Brief: Whatever lies between the line with "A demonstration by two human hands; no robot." and the end of the data, both included, must be copied exactly and without pictures.

Segment Start: Working data

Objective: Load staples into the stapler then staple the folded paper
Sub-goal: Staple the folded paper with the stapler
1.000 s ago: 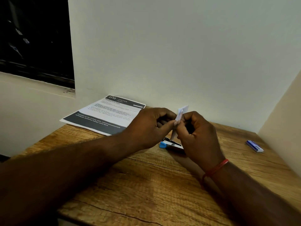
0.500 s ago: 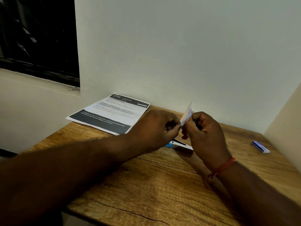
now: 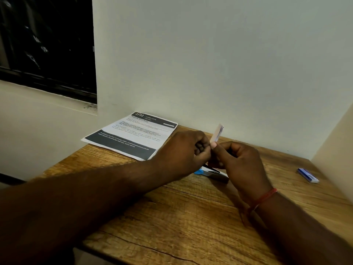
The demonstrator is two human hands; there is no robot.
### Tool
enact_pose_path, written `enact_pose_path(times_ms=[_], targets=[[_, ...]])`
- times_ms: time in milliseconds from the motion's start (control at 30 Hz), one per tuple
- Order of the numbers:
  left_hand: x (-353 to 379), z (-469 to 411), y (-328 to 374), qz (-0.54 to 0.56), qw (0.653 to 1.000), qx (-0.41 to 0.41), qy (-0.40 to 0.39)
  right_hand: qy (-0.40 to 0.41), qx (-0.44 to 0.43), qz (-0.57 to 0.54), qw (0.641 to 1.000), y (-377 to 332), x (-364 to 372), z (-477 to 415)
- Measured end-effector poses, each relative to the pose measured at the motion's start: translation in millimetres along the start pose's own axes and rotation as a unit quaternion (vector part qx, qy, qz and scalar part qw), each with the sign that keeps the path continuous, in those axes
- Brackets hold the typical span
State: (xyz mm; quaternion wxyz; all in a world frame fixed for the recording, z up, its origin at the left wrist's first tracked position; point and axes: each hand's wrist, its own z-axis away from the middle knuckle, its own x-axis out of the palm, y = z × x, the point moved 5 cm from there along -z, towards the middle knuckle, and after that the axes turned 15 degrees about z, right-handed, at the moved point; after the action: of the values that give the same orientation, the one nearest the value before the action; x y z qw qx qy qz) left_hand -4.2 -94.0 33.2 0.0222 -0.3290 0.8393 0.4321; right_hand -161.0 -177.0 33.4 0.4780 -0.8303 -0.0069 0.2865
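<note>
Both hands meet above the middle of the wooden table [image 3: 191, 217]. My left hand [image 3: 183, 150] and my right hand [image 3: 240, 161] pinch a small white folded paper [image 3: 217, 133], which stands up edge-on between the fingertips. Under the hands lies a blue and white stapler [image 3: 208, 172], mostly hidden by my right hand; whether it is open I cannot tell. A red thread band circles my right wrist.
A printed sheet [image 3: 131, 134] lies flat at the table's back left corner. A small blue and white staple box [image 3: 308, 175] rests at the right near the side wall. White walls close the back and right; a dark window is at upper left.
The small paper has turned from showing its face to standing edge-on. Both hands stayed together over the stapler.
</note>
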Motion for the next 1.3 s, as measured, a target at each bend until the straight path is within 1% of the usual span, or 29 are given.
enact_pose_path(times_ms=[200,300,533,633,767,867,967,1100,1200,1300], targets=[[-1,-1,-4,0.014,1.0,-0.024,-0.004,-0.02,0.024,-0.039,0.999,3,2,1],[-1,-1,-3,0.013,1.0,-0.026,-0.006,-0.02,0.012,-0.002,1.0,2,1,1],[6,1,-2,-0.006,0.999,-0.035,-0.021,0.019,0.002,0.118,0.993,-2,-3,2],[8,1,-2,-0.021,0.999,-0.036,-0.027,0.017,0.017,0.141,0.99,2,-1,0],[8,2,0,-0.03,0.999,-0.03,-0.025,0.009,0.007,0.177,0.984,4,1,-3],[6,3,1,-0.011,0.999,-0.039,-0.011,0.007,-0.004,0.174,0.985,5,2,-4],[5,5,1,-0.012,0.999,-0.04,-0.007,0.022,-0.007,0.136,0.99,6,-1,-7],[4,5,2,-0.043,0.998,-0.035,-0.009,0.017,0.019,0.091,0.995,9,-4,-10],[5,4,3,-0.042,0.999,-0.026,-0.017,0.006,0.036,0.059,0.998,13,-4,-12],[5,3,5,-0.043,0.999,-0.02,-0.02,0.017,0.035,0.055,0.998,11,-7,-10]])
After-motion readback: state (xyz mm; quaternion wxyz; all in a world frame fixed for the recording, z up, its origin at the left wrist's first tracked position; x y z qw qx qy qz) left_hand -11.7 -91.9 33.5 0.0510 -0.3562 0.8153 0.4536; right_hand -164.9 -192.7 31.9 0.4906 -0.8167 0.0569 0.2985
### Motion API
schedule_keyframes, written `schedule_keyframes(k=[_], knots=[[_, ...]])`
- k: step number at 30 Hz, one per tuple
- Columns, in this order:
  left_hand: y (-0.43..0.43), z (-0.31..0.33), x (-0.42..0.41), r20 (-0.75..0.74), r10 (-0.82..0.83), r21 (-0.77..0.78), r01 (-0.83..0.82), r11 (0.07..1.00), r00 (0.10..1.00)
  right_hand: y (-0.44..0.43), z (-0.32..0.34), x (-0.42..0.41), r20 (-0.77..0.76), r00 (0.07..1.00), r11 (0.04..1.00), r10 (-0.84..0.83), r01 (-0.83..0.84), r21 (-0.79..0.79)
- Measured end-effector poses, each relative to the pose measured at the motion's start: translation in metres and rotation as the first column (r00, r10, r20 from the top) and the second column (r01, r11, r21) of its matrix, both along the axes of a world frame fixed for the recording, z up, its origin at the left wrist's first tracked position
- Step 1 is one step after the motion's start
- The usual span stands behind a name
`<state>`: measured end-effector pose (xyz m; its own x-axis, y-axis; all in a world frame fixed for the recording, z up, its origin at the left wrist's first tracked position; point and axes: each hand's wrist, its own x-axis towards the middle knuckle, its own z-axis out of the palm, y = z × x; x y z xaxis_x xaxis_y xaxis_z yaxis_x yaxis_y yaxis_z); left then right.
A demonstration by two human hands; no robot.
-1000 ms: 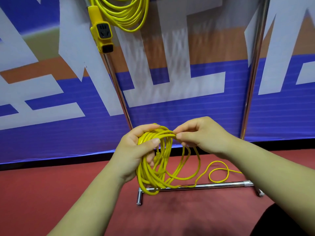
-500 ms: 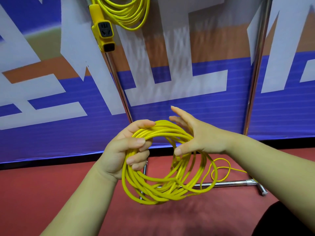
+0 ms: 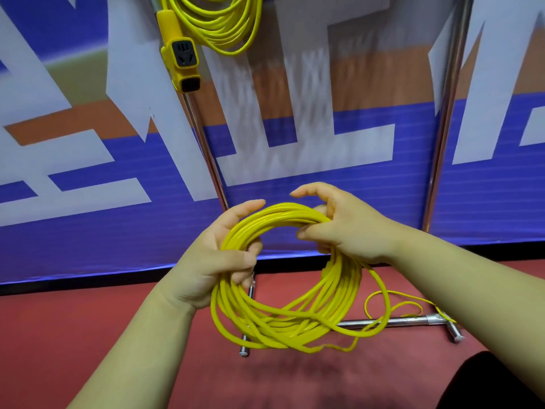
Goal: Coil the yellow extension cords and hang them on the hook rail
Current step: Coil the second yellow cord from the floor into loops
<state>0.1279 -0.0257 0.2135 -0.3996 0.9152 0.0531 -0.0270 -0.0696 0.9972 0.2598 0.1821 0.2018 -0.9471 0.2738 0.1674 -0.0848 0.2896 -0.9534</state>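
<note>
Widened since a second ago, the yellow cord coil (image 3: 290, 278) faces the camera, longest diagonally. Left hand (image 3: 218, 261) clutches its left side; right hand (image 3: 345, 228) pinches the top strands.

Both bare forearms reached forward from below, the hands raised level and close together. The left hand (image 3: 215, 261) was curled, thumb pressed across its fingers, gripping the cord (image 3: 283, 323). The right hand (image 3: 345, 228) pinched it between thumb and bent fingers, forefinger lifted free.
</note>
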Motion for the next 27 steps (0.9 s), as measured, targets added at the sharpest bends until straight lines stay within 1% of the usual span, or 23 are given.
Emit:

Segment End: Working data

Exercise answer:
A demonstration by two human hands; no robot.
-1000 ms: 
-500 ms: 
+0 ms: 
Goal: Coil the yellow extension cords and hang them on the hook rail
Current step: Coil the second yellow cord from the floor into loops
<state>0.1279 -0.0257 0.2135 -0.3996 0.9152 0.0531 -0.0270 -0.0696 0.9972 0.2598 0.1821 0.2018 -0.9471 0.2738 0.1674 -0.0848 0.2896 -0.9534</state>
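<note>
Widened since a second ago, the yellow cord coil (image 3: 290, 278) faces the camera, longest diagonally. Left hand (image 3: 218, 261) clutches its left side; right hand (image 3: 345, 228) pinches the top strands.

Both bare forearms reached forward from below, the hands raised level and close together. The left hand (image 3: 215, 261) was curled, thumb pressed across its fingers, gripping the cord (image 3: 283, 323). The right hand (image 3: 345, 228) pinched it between thumb and bent fingers, forefinger lifted free.
</note>
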Motion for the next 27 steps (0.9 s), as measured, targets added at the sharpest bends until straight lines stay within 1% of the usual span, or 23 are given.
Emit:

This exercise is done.